Миша не терпел таких людей, но по службе приходилось довольно часто сталкиваться, поэтому на лице не появилось выражение раздражения, а просто спокойное выражение, не показывающее абсолютно ничего. При том Жуков не собирался долго рассиживаться, но все—таки зашел в гостиную, в которую провел его хозяин, чтобы убедиться – хозяин одинок, педантичен и к тому же самовлюбленный франт. Так и оказалось, каждая вещица стояла ровно, ни одного лишнего предмета, ни соринки, только стерильная чистота, как у докторов в операционной комнате.

Достал из кармана фотографическую карточку и протянул Севушкину.

– Вы когда—либо видели этого человека?

Хозяин взял протянутое и внимательно всмотрелся в лицо.

– Кажется, да.

– Извините, кажется видели или точно видели? – голос Миши был строг и сух, как у профессора принимающего экзамен у нерадивого слушателя университетского курса.

– Да. – после некоторого колебания произнёс Севушкин, – да, именно с этим господином вчера около двенадцати часов я столкнулся в дверях, он даже посмел меня толкнуть и не извиниться, с возмущением добавил Севушкин.

– Именно он? – переспросил Жуков.

– Я хорошо помню, это был молодой человек, запечатленный на карточке.

– Но было темно?

– Нет, у нас горит фонарь и его лицо я отчетливо видел в свете горевшего пламени.

– Хорошо. Значит, этот господин.

– Этот, этот, – Севушкин ткнул указательным пальцем левой руки в фотографическую карточку, правую держал в кармане домашней куртки, – я ошибиться не мог.

– Благодарю за помощь, – Миша хотел улыбнуться, но сдержался, пряча фотографическую карточку в карман, – разрешите откланяться.

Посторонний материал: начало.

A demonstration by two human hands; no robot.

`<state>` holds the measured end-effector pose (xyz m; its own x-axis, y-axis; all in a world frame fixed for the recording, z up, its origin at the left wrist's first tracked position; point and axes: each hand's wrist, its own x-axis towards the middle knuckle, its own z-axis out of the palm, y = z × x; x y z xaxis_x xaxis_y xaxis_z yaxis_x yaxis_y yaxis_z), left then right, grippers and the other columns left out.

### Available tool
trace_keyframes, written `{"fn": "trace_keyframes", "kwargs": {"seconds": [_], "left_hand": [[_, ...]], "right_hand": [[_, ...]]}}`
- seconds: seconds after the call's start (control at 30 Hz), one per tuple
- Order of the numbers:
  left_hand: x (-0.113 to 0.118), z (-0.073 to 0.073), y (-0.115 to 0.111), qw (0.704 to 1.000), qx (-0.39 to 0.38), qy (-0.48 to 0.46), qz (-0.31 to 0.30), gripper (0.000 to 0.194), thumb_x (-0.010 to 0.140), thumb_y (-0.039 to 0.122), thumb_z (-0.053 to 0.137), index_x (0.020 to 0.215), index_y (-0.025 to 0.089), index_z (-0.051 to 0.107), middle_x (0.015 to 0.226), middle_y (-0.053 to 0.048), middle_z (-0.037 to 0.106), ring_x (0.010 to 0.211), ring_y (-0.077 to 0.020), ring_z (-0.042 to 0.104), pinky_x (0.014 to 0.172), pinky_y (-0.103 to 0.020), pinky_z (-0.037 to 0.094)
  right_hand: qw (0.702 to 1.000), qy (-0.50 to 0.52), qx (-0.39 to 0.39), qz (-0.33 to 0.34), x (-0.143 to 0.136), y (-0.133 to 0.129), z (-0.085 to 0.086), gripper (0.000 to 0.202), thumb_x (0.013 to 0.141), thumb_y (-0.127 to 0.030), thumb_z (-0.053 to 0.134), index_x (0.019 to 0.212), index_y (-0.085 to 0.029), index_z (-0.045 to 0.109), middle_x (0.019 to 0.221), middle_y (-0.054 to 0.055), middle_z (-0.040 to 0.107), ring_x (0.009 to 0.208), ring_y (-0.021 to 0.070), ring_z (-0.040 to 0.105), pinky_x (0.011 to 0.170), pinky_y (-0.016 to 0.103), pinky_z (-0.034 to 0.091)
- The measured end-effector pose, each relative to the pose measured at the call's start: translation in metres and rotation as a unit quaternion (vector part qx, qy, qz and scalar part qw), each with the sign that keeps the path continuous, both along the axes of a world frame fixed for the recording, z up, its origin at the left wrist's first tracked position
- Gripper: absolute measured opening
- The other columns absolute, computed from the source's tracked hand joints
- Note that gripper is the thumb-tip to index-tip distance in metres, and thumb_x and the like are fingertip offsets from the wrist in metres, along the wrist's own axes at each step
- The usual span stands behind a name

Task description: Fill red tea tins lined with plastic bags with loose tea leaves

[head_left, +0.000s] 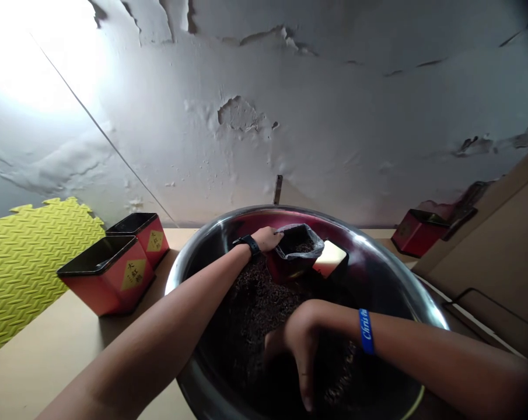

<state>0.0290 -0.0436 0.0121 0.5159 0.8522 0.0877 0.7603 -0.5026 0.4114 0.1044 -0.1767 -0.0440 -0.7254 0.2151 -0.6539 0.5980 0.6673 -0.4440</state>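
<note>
A wide metal basin point(189, 245) holds dark, loose, twisted leaves that look like tea point(264, 291). My left hand point(268, 238), with a black band at the wrist, grips the rim of a red tin point(290, 267) inside the basin. A clear plastic bag point(318, 245) lines that tin, and some leaves show in it. My right hand point(301, 338) reaches down into the leaves, thumb and fingers spread apart; some fingertips are hidden in shadow. Beside the held tin lies a box-like piece with a bright face point(330, 258).
Left of the basin, two red tins with yellow labels stand on the wooden table point(27, 373): a nearer tin point(115, 280) and a farther tin point(152, 239). At right are another red tin point(415, 233) and a cardboard box point(491, 245). A peeling wall point(334, 128) rises behind.
</note>
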Motion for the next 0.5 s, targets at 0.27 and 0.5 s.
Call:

Ответных слов он уже не слышал.

Дворник тоже признал запечатленного на карточке господина, которого видел почти в двенадцать, идущего от флигеля с узлом в руке.

Дом на Малой Итальянской находился почти на углу с Литейным, пятиэтажный, желтого цвета с большими окнами. Арка с четырьмя колонами вела во двор. По давнишней привычке Миша поначалу решил осмотреться, мало ли чего. Поговорить с дворником об Устинье Михайловой, а уж потом, буде на по позволение Господне, заглянуть на огонек.

Дворник, татарин с редкими волосами под носом и реденькой бородкой. Оказался словоохоч. Такие и нужны для сыскного. Миша улыбался, слушая рассказ о жителях дома, но никак до Устиньи дело не доходило. Уже миновало повествование о жильце с третьего этажа, который хоть и смирный, но каждый день чуть ли не на коленях приползает из трактиров домой, о девице с пятого этажа, которой намедни устроил скандал молоденький мичман, застав у нее в гостях какого—то статского господина.

С несколько минут Жуков послушал, но терпение имеет границы. Поэтому остановил жестом и спросил прямо:

– То, что я скажу, не должно стать достоянием молвы, поэтому, – теперь он погрозил пальцем дворнику, как давече ему Иван Дмитриевич, – в доме живет девица Михайлова.